- _WORK TO BE COMPLETED_:
Given the entries below, please return each one exactly.

Source records
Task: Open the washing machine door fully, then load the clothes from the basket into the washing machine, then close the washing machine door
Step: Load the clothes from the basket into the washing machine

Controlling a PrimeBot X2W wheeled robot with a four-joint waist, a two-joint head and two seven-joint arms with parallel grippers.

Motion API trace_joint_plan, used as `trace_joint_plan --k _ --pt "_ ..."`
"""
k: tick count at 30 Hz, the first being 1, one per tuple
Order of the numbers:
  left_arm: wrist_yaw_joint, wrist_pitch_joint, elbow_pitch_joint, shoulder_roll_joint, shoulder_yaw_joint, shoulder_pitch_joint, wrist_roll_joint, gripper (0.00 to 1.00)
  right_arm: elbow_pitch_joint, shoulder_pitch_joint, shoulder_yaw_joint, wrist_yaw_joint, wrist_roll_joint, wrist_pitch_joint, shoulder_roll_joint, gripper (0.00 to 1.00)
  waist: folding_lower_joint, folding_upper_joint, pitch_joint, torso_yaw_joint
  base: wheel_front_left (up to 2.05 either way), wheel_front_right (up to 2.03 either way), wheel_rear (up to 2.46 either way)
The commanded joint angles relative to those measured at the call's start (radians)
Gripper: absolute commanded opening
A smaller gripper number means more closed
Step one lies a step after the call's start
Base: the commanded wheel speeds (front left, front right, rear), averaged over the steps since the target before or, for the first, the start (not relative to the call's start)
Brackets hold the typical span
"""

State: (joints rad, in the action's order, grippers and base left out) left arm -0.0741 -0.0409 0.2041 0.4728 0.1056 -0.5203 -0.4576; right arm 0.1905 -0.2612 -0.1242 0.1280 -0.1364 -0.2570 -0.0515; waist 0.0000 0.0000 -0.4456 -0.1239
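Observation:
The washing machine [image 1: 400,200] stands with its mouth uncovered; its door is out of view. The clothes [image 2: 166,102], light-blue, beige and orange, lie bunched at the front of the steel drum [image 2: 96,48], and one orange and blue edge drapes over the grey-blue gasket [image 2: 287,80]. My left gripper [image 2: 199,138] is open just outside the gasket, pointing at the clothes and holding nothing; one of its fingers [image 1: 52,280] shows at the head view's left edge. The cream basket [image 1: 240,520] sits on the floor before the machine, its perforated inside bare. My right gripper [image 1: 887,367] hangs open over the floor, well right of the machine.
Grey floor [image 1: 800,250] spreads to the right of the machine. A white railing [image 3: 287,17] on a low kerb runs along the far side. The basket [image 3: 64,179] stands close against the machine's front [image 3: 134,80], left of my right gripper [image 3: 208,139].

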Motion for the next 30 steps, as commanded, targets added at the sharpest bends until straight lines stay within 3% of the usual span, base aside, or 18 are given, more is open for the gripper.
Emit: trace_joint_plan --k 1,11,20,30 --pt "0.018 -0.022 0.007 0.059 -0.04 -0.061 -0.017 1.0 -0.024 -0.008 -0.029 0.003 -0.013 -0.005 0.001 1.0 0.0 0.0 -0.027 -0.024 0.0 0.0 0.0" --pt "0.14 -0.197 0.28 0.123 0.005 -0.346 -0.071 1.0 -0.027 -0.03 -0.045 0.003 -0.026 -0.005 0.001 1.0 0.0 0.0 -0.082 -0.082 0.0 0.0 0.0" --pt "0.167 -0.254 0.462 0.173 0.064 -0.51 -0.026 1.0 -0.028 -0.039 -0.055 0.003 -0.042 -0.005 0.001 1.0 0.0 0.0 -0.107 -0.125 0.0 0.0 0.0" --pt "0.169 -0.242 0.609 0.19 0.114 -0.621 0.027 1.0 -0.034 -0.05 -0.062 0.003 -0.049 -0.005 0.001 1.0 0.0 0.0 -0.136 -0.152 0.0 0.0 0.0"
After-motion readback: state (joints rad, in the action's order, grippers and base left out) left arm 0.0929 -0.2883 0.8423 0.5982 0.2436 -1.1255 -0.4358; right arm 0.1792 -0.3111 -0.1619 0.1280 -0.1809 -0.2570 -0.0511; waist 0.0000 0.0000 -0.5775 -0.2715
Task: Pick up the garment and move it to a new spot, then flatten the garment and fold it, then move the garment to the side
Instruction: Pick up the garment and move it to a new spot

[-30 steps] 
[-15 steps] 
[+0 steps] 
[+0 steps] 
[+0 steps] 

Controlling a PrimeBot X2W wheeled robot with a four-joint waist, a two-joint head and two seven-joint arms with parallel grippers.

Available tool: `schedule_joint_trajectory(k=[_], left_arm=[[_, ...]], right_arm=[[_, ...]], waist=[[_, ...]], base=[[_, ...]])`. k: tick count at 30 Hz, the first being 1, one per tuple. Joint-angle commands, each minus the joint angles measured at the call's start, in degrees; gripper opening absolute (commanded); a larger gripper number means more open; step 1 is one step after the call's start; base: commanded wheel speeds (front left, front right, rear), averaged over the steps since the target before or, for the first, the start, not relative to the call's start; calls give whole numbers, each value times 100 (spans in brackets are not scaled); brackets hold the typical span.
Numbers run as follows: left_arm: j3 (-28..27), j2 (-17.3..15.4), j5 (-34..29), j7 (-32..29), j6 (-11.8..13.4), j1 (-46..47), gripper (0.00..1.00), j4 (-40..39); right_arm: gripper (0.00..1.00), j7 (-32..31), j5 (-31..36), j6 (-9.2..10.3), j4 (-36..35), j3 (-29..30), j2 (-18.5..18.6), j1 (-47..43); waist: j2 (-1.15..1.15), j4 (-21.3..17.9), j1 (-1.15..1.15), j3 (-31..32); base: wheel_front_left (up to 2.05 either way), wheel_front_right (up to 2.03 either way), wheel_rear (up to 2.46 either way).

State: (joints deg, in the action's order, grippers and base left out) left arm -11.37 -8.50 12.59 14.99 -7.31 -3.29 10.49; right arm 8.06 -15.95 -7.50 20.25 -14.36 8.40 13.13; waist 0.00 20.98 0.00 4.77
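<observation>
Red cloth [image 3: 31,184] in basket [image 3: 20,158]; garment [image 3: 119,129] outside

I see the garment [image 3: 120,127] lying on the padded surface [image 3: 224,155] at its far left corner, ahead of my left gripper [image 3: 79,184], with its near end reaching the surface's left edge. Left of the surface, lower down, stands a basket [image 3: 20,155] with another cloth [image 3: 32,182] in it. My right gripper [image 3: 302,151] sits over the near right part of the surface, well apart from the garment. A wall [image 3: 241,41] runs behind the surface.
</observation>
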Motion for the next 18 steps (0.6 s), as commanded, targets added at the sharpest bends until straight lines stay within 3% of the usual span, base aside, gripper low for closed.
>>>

- _WORKED SOLUTION_:
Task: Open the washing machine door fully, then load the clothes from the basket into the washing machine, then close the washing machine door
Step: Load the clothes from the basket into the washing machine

Controlling a PrimeBot X2W wheeled robot with a four-joint waist, a two-joint head and two seven-joint arms with parallel grippers.

Motion API trace_joint_plan, used as `trace_joint_plan --k _ --pt "_ ..."`
"""
k: tick count at 30 Hz, the first being 1, one per tuple
Order of the numbers:
  left_arm: wrist_yaw_joint, wrist_pitch_joint, elbow_pitch_joint, shoulder_roll_joint, shoulder_yaw_joint, shoulder_pitch_joint, wrist_roll_joint, gripper (0.00 to 1.00)
  right_arm: elbow_pitch_joint, shoulder_pitch_joint, shoulder_yaw_joint, wrist_yaw_joint, wrist_roll_joint, wrist_pitch_joint, shoulder_roll_joint, gripper (0.00 to 1.00)
  waist: folding_lower_joint, folding_upper_joint, pitch_joint, torso_yaw_joint
  base: wheel_front_left (up to 2.05 either way), wheel_front_right (up to 2.03 either way), wheel_rear (up to 2.46 either way)
The commanded joint angles relative to those measured at the call's start (radians)
Gripper: absolute commanded opening
A smaller gripper number means more closed
Step one lies a step after the call's start
Base: the commanded wheel speeds (front left, front right, rear), averaged over the steps since the target before or, for the first, the start (not relative to the call's start)
Brackets hold the typical span
"""

State: (joints rad, in the action's order, grippers and base left out) left arm -0.0741 -0.0409 0.2041 0.4728 0.1056 -0.5203 -0.4576; right arm 0.1905 -0.2612 -0.1242 0.1280 -0.1364 -0.2570 -0.0515; waist 0.0000 0.0000 -0.4456 -0.1239
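Observation:
The washing machine [image 1: 400,200] stands with its mouth uncovered; its door is out of view. The clothes [image 2: 166,102], light-blue, beige and orange, lie bunched at the front of the steel drum [image 2: 96,48], and one orange and blue edge drapes over the grey-blue gasket [image 2: 287,80]. My left gripper [image 2: 199,138] is open just outside the gasket, pointing at the clothes and holding nothing; one of its fingers [image 1: 52,280] shows at the head view's left edge. The cream basket [image 1: 240,520] sits on the floor before the machine, its perforated inside bare. My right gripper [image 1: 887,367] hangs open over the floor, well right of the machine.
Grey floor [image 1: 800,250] spreads to the right of the machine. A white railing [image 3: 287,17] on a low kerb runs along the far side. The basket [image 3: 64,179] stands close against the machine's front [image 3: 134,80], left of my right gripper [image 3: 208,139].
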
Motion for the next 30 steps, as commanded, targets added at the sharpest bends until straight lines stay within 3% of the usual span, base aside, or 18 are given, more is open for the gripper.
Emit: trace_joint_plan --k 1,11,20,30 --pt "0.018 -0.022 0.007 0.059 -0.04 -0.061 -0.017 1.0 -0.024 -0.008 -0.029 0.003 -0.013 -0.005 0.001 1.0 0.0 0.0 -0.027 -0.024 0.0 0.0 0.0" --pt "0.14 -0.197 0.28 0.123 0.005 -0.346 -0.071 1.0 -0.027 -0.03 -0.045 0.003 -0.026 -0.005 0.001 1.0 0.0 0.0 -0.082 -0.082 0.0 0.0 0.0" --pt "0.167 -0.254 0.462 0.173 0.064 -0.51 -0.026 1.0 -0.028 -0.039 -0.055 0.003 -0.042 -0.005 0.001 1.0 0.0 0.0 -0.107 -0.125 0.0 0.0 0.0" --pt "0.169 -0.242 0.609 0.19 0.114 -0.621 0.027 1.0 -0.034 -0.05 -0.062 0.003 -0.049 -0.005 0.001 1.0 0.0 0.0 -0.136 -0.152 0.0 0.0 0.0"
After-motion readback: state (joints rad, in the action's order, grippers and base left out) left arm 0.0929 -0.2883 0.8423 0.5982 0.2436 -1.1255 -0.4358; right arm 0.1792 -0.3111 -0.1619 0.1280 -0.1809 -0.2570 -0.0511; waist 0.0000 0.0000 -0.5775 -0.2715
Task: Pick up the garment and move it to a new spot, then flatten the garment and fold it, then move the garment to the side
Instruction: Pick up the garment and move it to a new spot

[-30 steps] 
[-15 steps] 
[+0 steps] 
[+0 steps] 
[+0 steps] 

Controlling a PrimeBot X2W wheeled robot with a four-joint waist, a two-joint head and two seven-joint arms with parallel grippers.

Available tool: `schedule_joint_trajectory(k=[_], left_arm=[[_, ...]], right_arm=[[_, ...]], waist=[[_, ...]], base=[[_, ...]])`. k: tick count at 30 Hz, the first being 1, one per tuple. Joint-angle commands, each minus the joint angles measured at the call's start, in degrees; gripper opening absolute (commanded); a larger gripper number means more open; step 1 is one step after the call's start; base: commanded wheel speeds (front left, front right, rear), averaged over the steps since the target before or, for the first, the start, not relative to the call's start; calls give whole numbers, each value times 100 (spans in brackets are not scaled); brackets hold the typical span.
Numbers run as follows: left_arm: j3 (-28..27), j2 (-17.3..15.4), j5 (-34..29), j7 (-32..29), j6 (-11.8..13.4), j1 (-46..47), gripper (0.00..1.00), j4 (-40..39); right_arm: gripper (0.00..1.00), j7 (-32..31), j5 (-31..36), j6 (-9.2..10.3), j4 (-36..35), j3 (-29..30), j2 (-18.5..18.6), j1 (-47..43); waist: j2 (-1.15..1.15), j4 (-21.3..17.9), j1 (-1.15..1.15), j3 (-31..32); base: wheel_front_left (up to 2.05 either way), wheel_front_right (up to 2.03 either way), wheel_rear (up to 2.46 either way).

State: (joints deg, in the action's order, grippers and base left out) left arm -11.37 -8.50 12.59 14.99 -7.31 -3.29 10.49; right arm 8.06 -15.95 -7.50 20.25 -14.36 8.40 13.13; waist 0.00 20.98 0.00 4.77
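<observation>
Red cloth [image 3: 31,184] in basket [image 3: 20,158]; garment [image 3: 119,129] outside

I see the garment [image 3: 120,127] lying on the padded surface [image 3: 224,155] at its far left corner, ahead of my left gripper [image 3: 79,184], with its near end reaching the surface's left edge. Left of the surface, lower down, stands a basket [image 3: 20,155] with another cloth [image 3: 32,182] in it. My right gripper [image 3: 302,151] sits over the near right part of the surface, well apart from the garment. A wall [image 3: 241,41] runs behind the surface.
</observation>
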Motion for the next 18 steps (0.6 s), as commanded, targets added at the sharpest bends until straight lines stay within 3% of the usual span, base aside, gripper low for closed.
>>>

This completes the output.